Speaking to Kerrang! about the situation we're all finding ourselves in right now, frontman Simon Neil recently pondered, “I feel the one good thing to have come from all this is that, even though we’re isolated, I do feel like we feel more together than we have been in a long while. That’s a strange situation to be in. Every Thursday when I stick my head outside the door to applaud the NHS and see my whole street doing the same, it gives you the little bit of fortitude and belief in society that most people are decent.”

He added that it all sort of ties in with the Scottish rockers' upcoming album, A Celebration Of Endings, which is due out on August 14.

“Because of what we’re going through now, there’s no way that we can come out the other side of this without some kind of enlightenment,” he said. “I feel like even the darkest, dumbest souls will come out of this with some kind of realisation about what you value, and I hope that Celebration Of Endings will be about no longer valuing things that bring nothing of virtue to the world.

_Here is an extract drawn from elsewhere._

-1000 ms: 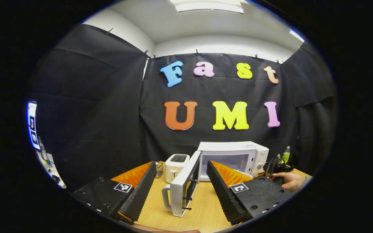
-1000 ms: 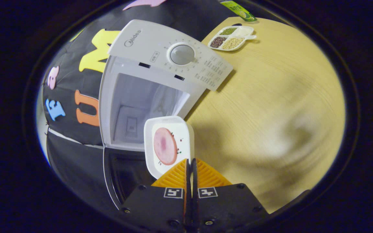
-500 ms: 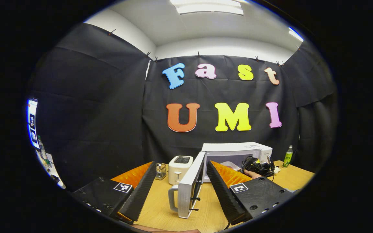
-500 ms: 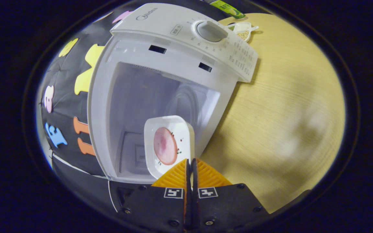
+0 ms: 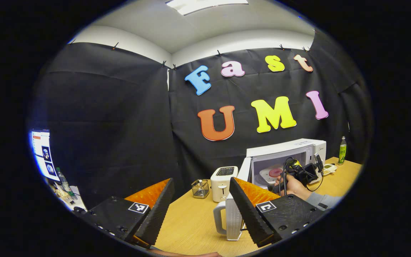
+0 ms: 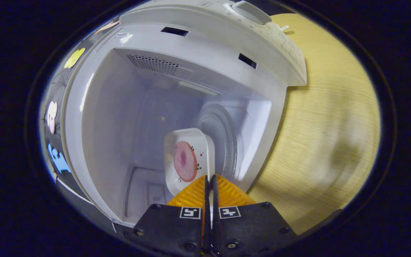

“The title A Celebration Of Endings has become more prescient that I ever could have imagined. There’s no doubt that this is the end of something and the beginning of something else, and I hope that we get rid of people like Boris Johnson, Trump, all these fucking liars that are still gaslighting the people of their countries, still lying even when it’s coming down to people’s lives. Look, I want our economy and our country to do well, but when it comes down to you weighing up whether to open shops being more important than people dying, I think we’ve got a real problem.”